Samuel now had his evidence; and he went straight back to Dr. Vince. "Doctor," he said, "I am able to tell you that I know. I have heard it from one of the men who got the money."

"Who is he?" asked the doctor.

"I could not tell you that," said the boy--"it would not be fair. But you know that I am telling the truth. And this man told me with his own lips that Mr. Hickman paid twenty thousand dollars to Slattery, the Democratic boss, to be paid to ten of the supervisors to vote against the other company's water bill."

There was a long pause; the doctor sat staring in front of him. "What do you want me to do?" he asked faintly.

"I don't know," said Samuel. "Is it for me to tell you what is right?"

And again there was a pause.

"My boy," said the doctor, "this is a terrible thing for me. Mr. Hickman is my wife's brother, and she loves him very dearly. And he is a very good friend of mine--I depend on him in all the business matters of the church.

"Yes," said Samuel. "But he bribed the city council."

"This thing would make a frightful scandal if it were known," the other went on. "Think what a terrible thing it would be for St. Matthew's!"
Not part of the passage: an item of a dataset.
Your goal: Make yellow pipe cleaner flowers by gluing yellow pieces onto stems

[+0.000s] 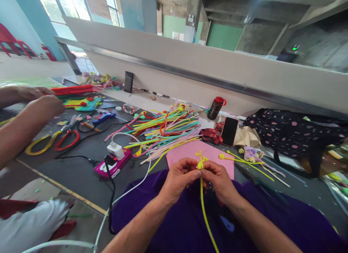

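1. Yellow stem (202,202), fuzzy and bendy: it stands before the person's chest, its compact knotted head up at twelve o'clock, its tail running down to six o'clock over the purple cloth (136,200).
2. The fingers of the left hand (176,177) and the right hand (221,178) pinch that head from nine and three o'clock, tips close together.
3. Done, as far as shows: the top is gathered into a small lump. The length below is plain, with no coil or added piece; whether the head is complete, I cannot tell (fingertips cover a good part of it).
4. Just beyond, at twelve o'clock from the hands, small yellow bits (199,153) lie on the pink sheet (176,153), separate from one another.
5. At two o'clock rests a knobbed yellow piece (221,156), its round end apparently already shaped.
6. At eleven o'clock, a loose pile of coloured stems (163,126) lies on the desk (81,173), mostly straight and seemingly unworked.
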Available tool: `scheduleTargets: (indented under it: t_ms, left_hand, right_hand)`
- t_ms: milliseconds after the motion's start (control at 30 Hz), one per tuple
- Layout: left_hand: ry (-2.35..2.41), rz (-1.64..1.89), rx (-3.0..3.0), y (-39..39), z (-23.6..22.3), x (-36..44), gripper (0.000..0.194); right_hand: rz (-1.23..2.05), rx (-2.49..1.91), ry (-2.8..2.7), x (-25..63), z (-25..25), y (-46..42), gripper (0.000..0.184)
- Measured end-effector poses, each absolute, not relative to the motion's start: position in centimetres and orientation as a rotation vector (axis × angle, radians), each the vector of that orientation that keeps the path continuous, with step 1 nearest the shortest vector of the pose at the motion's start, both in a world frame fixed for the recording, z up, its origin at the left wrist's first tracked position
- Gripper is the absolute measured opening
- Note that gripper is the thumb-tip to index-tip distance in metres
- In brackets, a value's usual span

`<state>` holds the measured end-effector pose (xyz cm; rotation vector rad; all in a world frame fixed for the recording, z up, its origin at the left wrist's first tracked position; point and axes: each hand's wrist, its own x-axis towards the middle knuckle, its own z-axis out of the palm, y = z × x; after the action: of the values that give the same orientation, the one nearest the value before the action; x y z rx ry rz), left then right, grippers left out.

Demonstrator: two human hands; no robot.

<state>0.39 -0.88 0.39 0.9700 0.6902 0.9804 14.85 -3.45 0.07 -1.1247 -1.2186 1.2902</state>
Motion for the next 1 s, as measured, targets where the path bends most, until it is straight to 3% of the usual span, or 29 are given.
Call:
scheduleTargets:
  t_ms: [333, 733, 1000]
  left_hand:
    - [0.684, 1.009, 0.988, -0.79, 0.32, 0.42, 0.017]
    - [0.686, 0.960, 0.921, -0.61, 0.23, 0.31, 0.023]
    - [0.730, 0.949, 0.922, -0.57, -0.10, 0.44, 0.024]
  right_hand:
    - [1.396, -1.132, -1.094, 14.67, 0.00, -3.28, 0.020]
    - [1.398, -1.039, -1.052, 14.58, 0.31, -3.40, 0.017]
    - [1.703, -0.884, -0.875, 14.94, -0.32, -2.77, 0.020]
"It is much worse as it is," said the boy. "For people hear the story, and they say that the church is sheltering evil doers."
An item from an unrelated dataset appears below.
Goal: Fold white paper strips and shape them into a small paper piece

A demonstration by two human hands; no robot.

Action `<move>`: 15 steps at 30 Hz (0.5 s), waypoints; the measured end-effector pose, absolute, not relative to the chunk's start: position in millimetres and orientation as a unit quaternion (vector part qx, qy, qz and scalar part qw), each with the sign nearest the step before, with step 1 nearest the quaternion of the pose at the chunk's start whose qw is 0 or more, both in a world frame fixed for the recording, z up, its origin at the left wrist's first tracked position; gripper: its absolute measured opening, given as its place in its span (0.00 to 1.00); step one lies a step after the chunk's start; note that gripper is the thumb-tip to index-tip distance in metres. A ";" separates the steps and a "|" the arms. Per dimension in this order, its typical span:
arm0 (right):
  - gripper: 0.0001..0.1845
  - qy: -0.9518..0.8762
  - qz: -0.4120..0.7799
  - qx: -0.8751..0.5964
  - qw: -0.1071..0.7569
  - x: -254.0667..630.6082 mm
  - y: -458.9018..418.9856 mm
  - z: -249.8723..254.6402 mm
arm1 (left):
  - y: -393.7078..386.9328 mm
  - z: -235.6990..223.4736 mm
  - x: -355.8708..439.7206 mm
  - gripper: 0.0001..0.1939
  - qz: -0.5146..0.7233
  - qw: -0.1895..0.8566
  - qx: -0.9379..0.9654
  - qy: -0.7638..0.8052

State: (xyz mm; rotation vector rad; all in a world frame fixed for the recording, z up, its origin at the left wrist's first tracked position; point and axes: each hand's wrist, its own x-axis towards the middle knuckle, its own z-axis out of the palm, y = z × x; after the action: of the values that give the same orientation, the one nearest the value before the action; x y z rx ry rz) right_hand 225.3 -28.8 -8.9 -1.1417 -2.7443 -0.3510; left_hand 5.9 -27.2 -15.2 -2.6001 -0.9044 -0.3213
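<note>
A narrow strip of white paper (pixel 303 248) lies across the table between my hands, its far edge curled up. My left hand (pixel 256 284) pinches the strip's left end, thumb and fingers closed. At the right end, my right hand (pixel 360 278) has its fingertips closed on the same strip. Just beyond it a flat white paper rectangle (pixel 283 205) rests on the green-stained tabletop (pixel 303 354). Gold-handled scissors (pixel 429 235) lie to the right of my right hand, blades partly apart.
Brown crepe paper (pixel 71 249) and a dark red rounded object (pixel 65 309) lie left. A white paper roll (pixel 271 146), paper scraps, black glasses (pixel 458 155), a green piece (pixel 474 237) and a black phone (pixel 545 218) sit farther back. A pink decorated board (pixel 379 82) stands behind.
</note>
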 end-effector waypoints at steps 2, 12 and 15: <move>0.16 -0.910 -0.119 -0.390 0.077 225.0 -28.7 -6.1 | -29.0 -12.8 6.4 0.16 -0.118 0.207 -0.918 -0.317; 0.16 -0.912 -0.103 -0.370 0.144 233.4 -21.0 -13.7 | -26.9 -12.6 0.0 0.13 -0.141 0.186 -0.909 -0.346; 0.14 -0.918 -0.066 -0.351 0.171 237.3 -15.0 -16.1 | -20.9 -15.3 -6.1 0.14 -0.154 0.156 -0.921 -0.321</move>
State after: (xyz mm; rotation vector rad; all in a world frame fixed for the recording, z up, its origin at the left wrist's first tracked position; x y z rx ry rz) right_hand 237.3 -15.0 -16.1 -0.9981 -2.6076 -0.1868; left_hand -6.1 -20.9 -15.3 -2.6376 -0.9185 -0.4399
"Think what a burden you place upon me!" cried the clergyman in distress. "A member of my own family!"

"It is just as hard for me," said Samuel quickly.

"In what way?"

"On account of Mr. Wygant, sir."

"What of that?"

Samuel had meant to say--"He is to be my father-in-law." But at the last moment some instinct told him that it might be best to let Miss Gladys make that announcement at her own time. So instead he said, "I am thinking of Sophie."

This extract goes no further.